Prompt: When you reach the line in the data below that contains "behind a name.", please start repeating lines exactly, and stop after the line that contains "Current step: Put", repeating nothing else.

----------------------------------------

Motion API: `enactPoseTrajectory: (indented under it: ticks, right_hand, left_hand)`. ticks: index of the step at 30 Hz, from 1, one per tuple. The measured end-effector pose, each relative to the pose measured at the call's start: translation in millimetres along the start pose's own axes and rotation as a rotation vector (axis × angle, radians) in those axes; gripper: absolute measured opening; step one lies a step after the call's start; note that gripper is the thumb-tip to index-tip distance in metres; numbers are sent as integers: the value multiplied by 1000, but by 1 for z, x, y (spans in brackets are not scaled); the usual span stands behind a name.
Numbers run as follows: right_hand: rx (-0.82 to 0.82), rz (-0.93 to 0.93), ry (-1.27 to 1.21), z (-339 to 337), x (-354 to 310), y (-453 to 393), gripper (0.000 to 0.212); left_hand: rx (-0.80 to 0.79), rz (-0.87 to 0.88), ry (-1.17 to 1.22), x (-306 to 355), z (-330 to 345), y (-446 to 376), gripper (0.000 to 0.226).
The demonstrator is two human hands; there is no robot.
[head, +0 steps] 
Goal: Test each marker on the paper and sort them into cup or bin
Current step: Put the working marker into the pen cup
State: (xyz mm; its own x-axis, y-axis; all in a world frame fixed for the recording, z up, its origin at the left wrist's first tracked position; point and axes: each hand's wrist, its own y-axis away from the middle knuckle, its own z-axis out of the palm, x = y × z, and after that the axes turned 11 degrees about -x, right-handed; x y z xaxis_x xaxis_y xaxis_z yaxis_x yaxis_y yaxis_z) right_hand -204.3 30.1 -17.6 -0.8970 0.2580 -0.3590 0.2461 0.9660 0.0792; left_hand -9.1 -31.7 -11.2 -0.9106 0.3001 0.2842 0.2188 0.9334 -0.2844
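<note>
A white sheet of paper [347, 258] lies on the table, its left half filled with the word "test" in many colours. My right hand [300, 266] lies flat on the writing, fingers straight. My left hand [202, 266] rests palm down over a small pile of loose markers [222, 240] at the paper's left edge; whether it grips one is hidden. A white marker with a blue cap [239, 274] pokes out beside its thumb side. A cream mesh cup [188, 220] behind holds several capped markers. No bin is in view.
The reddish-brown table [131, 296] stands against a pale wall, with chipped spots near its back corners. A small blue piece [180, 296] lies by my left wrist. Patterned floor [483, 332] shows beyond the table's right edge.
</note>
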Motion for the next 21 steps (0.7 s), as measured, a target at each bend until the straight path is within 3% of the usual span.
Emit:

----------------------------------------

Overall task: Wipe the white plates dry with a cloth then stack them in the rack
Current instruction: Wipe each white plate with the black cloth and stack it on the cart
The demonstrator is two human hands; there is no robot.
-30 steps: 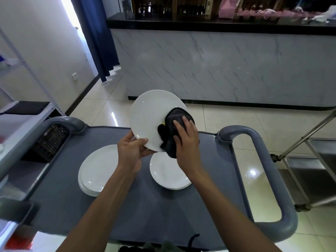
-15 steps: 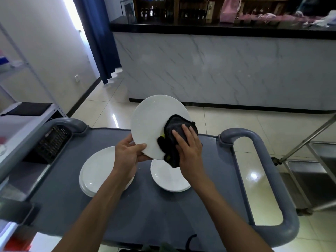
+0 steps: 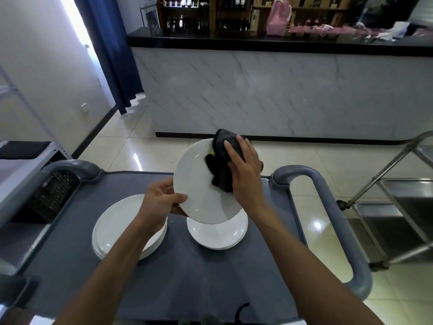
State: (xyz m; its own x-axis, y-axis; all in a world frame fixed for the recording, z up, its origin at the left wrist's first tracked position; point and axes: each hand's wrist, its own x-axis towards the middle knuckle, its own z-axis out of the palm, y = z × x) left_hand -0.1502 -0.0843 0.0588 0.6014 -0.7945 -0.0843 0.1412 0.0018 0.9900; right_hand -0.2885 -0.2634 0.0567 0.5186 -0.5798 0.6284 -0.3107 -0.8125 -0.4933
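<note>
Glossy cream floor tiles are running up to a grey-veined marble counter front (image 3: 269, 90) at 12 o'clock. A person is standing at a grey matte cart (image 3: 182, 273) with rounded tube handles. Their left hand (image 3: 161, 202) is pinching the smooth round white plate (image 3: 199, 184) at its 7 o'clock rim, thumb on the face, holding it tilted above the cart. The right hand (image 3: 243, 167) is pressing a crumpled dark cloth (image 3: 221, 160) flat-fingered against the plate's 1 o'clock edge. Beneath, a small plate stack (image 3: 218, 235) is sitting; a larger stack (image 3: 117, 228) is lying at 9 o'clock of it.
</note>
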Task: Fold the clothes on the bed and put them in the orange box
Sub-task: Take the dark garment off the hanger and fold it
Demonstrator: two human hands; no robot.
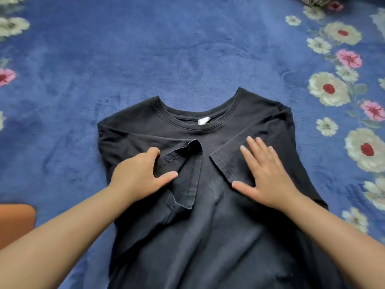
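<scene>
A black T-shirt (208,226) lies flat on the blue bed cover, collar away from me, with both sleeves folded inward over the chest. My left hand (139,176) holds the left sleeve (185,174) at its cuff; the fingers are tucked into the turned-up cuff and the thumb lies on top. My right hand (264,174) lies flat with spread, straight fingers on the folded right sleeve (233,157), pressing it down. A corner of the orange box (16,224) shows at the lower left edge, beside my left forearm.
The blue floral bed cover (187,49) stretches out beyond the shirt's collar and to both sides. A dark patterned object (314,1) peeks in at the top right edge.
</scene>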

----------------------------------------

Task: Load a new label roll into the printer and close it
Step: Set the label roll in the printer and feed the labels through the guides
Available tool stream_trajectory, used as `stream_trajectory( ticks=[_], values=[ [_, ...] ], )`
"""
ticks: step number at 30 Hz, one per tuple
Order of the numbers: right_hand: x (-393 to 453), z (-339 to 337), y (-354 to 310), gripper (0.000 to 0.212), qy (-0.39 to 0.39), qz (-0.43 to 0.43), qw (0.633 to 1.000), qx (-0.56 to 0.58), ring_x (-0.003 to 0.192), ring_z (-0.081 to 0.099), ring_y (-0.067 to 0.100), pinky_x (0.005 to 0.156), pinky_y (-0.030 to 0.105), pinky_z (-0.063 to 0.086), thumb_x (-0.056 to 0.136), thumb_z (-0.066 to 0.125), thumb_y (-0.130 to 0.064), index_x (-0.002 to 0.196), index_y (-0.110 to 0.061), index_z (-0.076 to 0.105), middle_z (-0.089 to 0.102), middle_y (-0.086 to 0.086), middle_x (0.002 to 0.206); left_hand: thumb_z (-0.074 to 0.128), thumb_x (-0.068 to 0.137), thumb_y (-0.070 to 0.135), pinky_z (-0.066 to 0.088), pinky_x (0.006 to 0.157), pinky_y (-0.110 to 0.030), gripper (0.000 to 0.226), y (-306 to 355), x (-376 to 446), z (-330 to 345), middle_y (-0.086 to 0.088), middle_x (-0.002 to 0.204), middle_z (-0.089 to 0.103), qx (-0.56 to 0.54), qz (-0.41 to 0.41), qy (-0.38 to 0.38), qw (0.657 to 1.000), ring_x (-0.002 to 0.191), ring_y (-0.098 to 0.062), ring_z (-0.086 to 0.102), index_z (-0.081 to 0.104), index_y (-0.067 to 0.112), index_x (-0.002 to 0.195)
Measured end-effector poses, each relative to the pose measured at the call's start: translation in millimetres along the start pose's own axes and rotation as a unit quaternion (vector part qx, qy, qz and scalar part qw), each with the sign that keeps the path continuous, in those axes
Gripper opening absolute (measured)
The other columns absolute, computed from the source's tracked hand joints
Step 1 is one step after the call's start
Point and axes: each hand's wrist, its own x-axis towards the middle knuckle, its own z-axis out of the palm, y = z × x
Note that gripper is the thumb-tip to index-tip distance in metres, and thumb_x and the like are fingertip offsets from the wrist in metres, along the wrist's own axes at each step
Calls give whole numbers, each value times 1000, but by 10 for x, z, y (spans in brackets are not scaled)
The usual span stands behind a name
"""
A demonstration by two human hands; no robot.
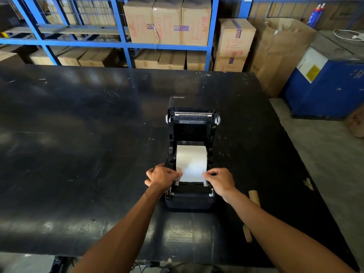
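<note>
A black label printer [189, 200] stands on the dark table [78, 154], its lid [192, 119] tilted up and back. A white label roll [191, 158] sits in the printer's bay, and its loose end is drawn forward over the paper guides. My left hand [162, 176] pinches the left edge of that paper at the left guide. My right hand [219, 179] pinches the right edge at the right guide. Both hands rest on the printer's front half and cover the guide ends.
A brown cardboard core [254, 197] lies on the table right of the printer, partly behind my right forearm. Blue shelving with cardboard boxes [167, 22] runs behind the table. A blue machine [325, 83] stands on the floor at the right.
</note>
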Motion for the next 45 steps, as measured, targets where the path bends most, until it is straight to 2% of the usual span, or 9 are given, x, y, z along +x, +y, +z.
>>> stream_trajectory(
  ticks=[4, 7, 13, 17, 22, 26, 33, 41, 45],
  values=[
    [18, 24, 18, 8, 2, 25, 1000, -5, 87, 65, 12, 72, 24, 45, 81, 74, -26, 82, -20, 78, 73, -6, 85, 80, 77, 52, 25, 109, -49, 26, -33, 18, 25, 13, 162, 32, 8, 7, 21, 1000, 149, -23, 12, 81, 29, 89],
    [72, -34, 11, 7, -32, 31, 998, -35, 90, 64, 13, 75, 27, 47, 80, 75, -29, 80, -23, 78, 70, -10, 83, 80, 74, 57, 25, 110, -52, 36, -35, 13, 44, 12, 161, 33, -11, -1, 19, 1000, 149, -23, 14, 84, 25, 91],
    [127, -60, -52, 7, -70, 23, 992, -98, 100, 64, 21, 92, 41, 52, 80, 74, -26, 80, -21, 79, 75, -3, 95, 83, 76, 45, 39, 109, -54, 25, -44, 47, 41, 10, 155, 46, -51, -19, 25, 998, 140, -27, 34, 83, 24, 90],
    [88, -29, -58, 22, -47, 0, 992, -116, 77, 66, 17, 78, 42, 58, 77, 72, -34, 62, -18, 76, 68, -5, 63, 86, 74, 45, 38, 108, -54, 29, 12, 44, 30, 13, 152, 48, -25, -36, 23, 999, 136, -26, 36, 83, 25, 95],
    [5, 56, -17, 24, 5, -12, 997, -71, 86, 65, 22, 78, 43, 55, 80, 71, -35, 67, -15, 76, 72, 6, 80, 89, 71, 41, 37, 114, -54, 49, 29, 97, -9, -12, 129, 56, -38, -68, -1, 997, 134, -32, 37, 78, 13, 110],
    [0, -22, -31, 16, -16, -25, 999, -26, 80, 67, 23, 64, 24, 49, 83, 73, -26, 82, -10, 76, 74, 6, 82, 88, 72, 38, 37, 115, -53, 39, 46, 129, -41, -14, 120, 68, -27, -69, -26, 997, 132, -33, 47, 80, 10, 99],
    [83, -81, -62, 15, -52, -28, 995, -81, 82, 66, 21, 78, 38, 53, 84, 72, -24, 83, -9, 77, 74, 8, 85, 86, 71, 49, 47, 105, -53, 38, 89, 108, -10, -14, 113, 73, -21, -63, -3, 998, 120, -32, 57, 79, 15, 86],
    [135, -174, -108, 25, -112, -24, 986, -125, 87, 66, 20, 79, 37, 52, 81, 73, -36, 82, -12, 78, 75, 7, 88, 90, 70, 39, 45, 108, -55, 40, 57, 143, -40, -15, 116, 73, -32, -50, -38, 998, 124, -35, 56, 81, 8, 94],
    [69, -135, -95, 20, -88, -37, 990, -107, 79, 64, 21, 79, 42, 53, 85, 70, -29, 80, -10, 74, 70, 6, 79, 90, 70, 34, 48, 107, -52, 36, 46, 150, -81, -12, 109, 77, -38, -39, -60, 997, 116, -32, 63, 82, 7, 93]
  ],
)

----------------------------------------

Problem solution:
Motion API: `enactPoseTrajectory: (indented under it: ticks, right_hand, left_hand)`. ticks: index of the step at 30 Hz, from 1, one per tuple. The measured end-effector pose, each relative to the pose measured at the call's start: translation in millimetres along the start pose's own axes and rotation as a rotation vector (axis × angle, radians) in those axes; gripper: absolute measured opening; step one lies a step after the call's start; note that gripper is the thumb-tip to index-tip distance in metres; numbers are sent as integers: the value multiplied by 1000, but by 1 for z, x, y (spans in brackets are not scaled); the usual span stands behind a name.
Numbers run as follows: right_hand: rx (-0.82 to 0.82), rz (-0.93 to 0.93), ry (-1.27 to 1.21), z (-339 to 337), x (-354 to 310), y (-453 to 393), gripper (0.000 to 0.212); left_hand: rx (-0.80 to 0.79), rz (-0.87 to 0.88), ry (-1.17 to 1.22), x (-306 to 355), z (-330 to 345), y (-446 to 376), gripper (0.000 to 0.226).
The demonstrator is two human hands; there is no robot.
[head, +0 steps] 
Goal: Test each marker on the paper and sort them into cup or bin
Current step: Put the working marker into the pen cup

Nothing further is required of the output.